Chell gave the ceiling the finger.
It didn't help the situation any, though. Felt good, but ultimately futile. Eventually, Chell was going to have to return to that bed and go back to sleep until this horrible place wanted her awake again. Otherwise she would waste away with no food or water or even another robot might come in here, beat the snot out of here, and stuff her body back into the bed in the 'party escort submission position' thing again.
'Mental note: Kick next robot I see in the-in … umm... where is a robot's weak point?' Chell pondered.
Determined to escape regardless, Chell pushed herself off he ground and stood unsteadily on the new boots. She had solved the tests Aperture had jammed her in before. She solved them with only her wit, her athletic skills, a pair of boots... and a physics defying gun.
And she WOULD do it again, if need be.
… only maybe minus the gun at this point.
Opening the orange jumpsuit at the top, Chell shrugged her arms out and let the top portion dangle around her waist before tying the sleeves together. Stretching her back, she wiggled her toes and rolled her shoulders as if preparing for a race instead of bed. She climbed back into the dingy colored bed, and sunk a good inch into the memory foam mattress comfortably. Well, at least she would have a nice sleep in this bed.
After all, she could be in here a very long time...
You know the feeling from waking up from a long 12 hour+ sleep? The 'I feel sick from sleeping too much'? Multiply that by about a billion, and then try to stuff it back in your head. It's not a pleasant feeling, and leaves one dizzy, disoriented, and wishing for an industrial aspirin.

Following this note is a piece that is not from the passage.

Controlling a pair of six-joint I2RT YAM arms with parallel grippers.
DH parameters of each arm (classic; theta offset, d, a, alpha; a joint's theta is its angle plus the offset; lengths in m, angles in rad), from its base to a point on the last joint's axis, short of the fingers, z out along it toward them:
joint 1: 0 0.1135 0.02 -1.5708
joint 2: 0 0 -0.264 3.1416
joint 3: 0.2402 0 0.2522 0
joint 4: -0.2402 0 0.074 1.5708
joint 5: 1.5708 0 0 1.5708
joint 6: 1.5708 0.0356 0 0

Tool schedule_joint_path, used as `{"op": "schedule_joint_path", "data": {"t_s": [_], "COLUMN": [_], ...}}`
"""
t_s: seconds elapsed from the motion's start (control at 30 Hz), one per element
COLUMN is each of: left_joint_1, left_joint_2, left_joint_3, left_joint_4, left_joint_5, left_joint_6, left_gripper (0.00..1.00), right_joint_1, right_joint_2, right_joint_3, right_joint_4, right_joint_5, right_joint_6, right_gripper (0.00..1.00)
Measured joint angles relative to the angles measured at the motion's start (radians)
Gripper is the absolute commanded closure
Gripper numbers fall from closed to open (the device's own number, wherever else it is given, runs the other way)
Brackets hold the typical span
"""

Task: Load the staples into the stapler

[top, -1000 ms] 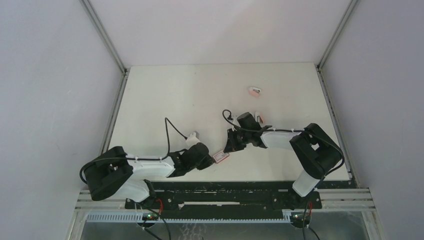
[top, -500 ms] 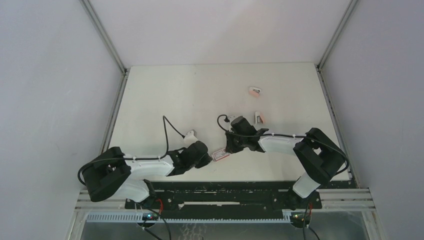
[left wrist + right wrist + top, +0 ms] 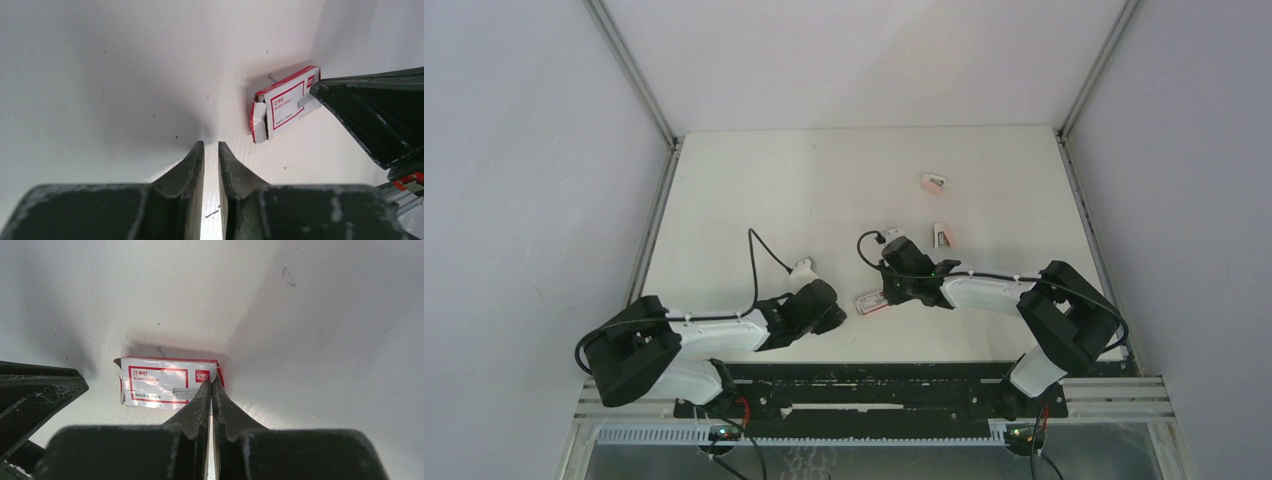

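Small flat red-and-white cardboard staples box [image 3: 871, 301] lay lengthwise near the table's [image 3: 774, 180] near edge | right gripper [image 3: 212, 382] pinched shut, tips at its end, nearer | left gripper [image 3: 210, 145] a crack apart, empty

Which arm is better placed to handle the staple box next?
Right, most likely. The right gripper is shut, with its tips right at one end of the staple box. The left gripper sits apart from the box, jaws only slightly parted, holding nothing.
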Motion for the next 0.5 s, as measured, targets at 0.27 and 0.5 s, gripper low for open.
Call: {"op": "schedule_joint_path", "data": {"t_s": [0.27,0.5], "left_joint_1": [0.003,0.011], "left_joint_2": [-0.005,0.001], "left_joint_3": [0.0,0.0], "left_joint_4": [0.021,0.053], "left_joint_5": [0.025,0.045], "left_joint_6": [0.045,0.063], "left_gripper": [0.68,0.58], "right_joint_1": [-0.026,-0.097], "right_joint_2": [-0.01,-0.096], "right_joint_3": [0.0,-0.048], "right_joint_4": [0.002,0.009], "right_joint_5": [-0.05,-0.152], "right_joint_6": [0.005,0.013], "right_gripper": [0.86,0.67]}}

And you know the feeling of showing up to a final test and you remember NONE of the previous lessons – now apply that to your life. Chell's memory was even more fragmented than she had first fallen asleep. She was honestly surprised she remembered her own name.
And you know the feeling of being kidnapped by a giant crane game and knocked along an entire aisle of groceries?
… ok, maybe not that last one.
But somehow after waking up from cryogenics, Chell found herself … 'rescued' if it was the right word and 'kidnapped' if it wasn't ... by some kind of talking metal ball with a English accent. And if she had just got herself kidnapped by a helpless metal ball with no arms – well then- she deserved a kidnapping then!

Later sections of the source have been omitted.